= ACTIVITY =
Go through the material below, noting each line where the string "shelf" appears, and give only the total.

= DATA BLOCK =

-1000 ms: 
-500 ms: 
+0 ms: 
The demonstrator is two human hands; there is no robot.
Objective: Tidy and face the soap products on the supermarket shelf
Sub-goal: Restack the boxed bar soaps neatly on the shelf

= REPLY TO THE TASK =
2